A lanciare un nuovo allarme, l’ultimo di una serie sempre più lunga, è uno studio pubblicato in questi giorni su
Scientific Reports (rivista del gruppo editoriale di
Nature) da ricercatori del Kaiser Permanente Northern California (KPNC). Il loro messaggio è diretto alle donne in gravidanza, perché secondo i risultati della loro ricerca,
l’esposizione alle radiazioni non ionizzanti prodotte dai campi magnetici triplicherebbe il rischio di aborto.
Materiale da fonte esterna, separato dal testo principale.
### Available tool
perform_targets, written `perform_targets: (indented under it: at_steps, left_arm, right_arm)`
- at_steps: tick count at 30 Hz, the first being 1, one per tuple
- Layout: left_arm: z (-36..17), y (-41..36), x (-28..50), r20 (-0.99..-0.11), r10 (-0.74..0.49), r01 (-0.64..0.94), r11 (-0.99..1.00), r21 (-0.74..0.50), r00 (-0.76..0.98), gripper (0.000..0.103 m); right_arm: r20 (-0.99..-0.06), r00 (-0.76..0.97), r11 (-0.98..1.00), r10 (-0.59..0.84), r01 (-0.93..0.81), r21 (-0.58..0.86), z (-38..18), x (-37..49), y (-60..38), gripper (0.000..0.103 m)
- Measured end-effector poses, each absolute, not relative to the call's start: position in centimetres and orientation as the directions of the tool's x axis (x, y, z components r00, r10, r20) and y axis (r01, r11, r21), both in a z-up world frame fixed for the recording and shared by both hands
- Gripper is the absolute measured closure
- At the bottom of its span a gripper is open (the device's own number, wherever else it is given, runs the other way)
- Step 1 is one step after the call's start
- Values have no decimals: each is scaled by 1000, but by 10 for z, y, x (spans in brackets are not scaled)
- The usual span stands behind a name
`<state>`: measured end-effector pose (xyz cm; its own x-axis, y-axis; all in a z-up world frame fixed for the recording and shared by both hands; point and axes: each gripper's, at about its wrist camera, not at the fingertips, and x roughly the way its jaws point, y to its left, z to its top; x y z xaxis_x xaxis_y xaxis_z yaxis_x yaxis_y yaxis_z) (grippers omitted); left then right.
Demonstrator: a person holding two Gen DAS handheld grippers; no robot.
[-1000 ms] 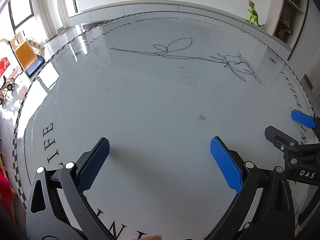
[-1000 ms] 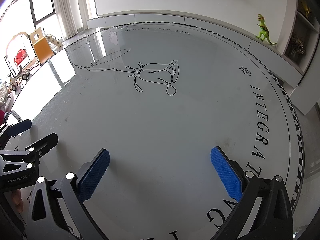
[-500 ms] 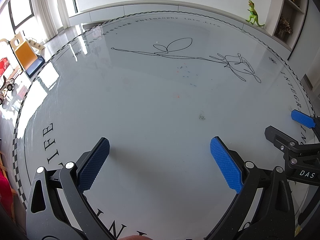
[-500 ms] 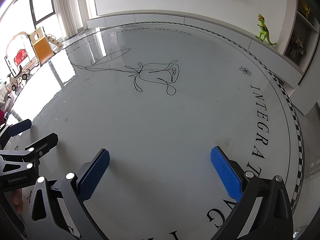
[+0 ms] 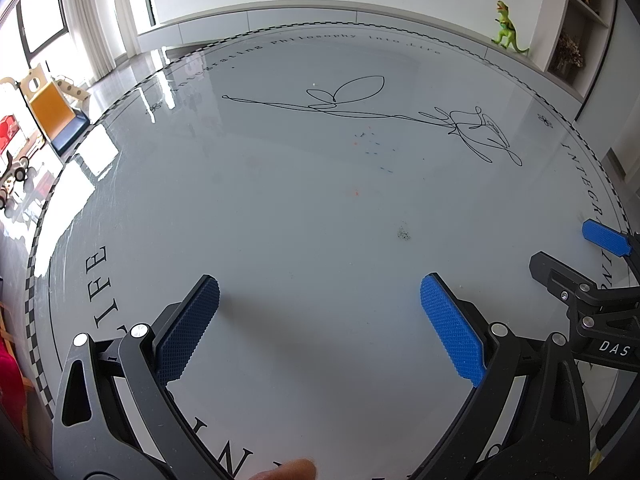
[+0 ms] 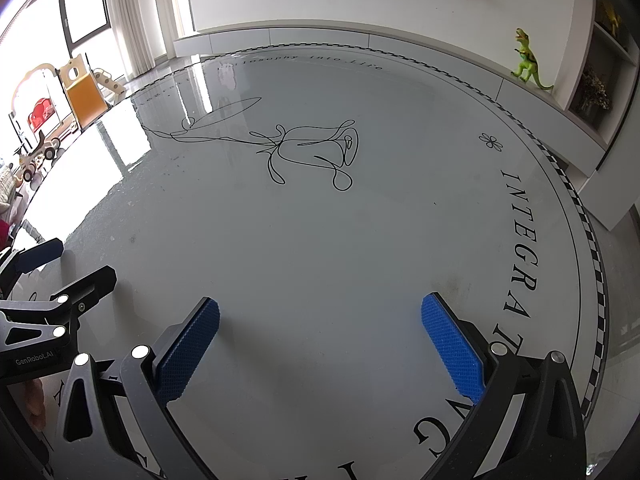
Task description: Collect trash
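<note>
Left gripper [image 5: 319, 330] first: its two blue-padded fingers [image 5: 451, 331] are spread wide with nothing but bare tabletop between them; released, gripping nothing, hovering over the near part of the round table [image 5: 248, 216]. Right gripper [image 6: 319, 346] is the same story; blue pads [image 6: 452, 346] splayed far apart, empty, poised above the near right of the table, close to the printed lettering [image 6: 522, 248] that curves along the rim. In the left wrist view the right gripper shows at the right edge, just beside the left one; in the right wrist view the left gripper pokes in from the left edge; the pair sit side by side, apart, not touching.

Now the trash: a small dark clump of crumbs [image 5: 403, 234] lies on the glossy surface just beyond the left gripper's right finger, slightly to the right; farther out, a tiny orange fleck [image 5: 354, 193]; farther still, a scatter of small dark specks [image 5: 376, 145] near the line-drawn flower [image 5: 476, 132] in the table's middle.

Off the table, far right, a green toy dinosaur [image 5: 507, 24] stands upright on a white ledge; far left, a children's slide [image 5: 52, 108] on the floor by the bright windows; a fingertip [image 5: 288, 471] peeks in at the very near edge.
</note>
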<state>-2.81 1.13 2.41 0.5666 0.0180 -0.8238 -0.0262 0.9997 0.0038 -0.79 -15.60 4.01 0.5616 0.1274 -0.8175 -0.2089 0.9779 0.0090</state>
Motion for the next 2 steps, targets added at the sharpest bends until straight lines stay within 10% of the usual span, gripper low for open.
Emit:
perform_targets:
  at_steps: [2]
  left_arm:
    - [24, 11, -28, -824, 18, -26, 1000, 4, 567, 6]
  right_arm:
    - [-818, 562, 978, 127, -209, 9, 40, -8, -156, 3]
Wifi e cellulari insomma aumenterebbero in maniera sensibile il rischio perdere il bambino.
Un dato inquietante che, seppure non definitivo, merita tuttavia la dovuta attenzione.
Le radiazioni non ionizzanti dei campi magnetici si producono quando si accende un apparato elettrico e si fa ‘fluire’ così la corrente. Possibili fonti sono dunque gli apparecchi che vanno a elettricità in generale, i trasformatori, gli apparecchi wifi (come telefonini e tablet appunto), e le reti wifi.
Mentre in letteratura abbondano gli studi sui danni da radiazioni ionizzanti, molto poco è stato pubblicato sugli effetti delle radiazioni non ionizzanti per la salute umana. Anche per questo, lo studio del Kaiser Permanente, finanziato dal
National Institute of Environmental Health Sciences, ha una sua importanza.
Lo studio ha coinvolto 913 donne in gravidanza, arruolate presso il Kaiser Permanente Northern California; a tutte è stato chiesto di indossare uno speciale apparecchio in grado di monitorare l’esposizione ad un campo magnetico per 24 ore consecutive, nel corso di una giornata ‘tipica’ (rispetto alle attività quotidiane svolte dalla donna) durante il periodo di gravidanza.
Il 10,4% delle donne arruolate in questo studio ha presentato un aborto; dopo aver controllato tutti i possibili fattori di confusione (precedenti aborti, consumo di alcol, eccesso di caffè, febbri o infezioni materne, ecc), gli autori concludono che le donne esposte ad alti livelli di radiazioni non ionizzanti presentano, rispetto alle donne esposte a livelli inferiori, un rischio quasi tre volte maggiore di aborto (HR 2,72).
Il principale limite di questo studio è naturalmente il fatto che la misurazione oggettiva dell’esposizione alle radiazioni non ionizzanti, ottenuta mediante un rilevatore EMDEX (Enertech Consultants Inc.) è stata effettuata per appena 24 ore, e non per tutta la durata della gravidanza.
Ma il dubbio che le radiazioni non ionizzanti rappresentino un rischio per il buon esito della gravidanza resta e questo studio è stato preceduto da altri quattro, pubblicati nell’arco degli ultimi 15 anni, che giungono alle stesse conclusioni.
“Vista la natura ubiquitaria dell’esposizione a queste radiazioni non ionizzanti – concludono gli autori - anche un piccolo aumento di rischio, inerente all’esposizione, potrebbe comportare conseguenze inaccettabili per la salute delle donne in gravidanza.” Oltre a stimolare nuove ricerche in questo campo i risultati di questo studio secondo gli autori dovrebbero essere comunicati alle donne, per far conoscere loro questo rischio ambientale in larga parte sconosciuto e potenzialmente molto importante.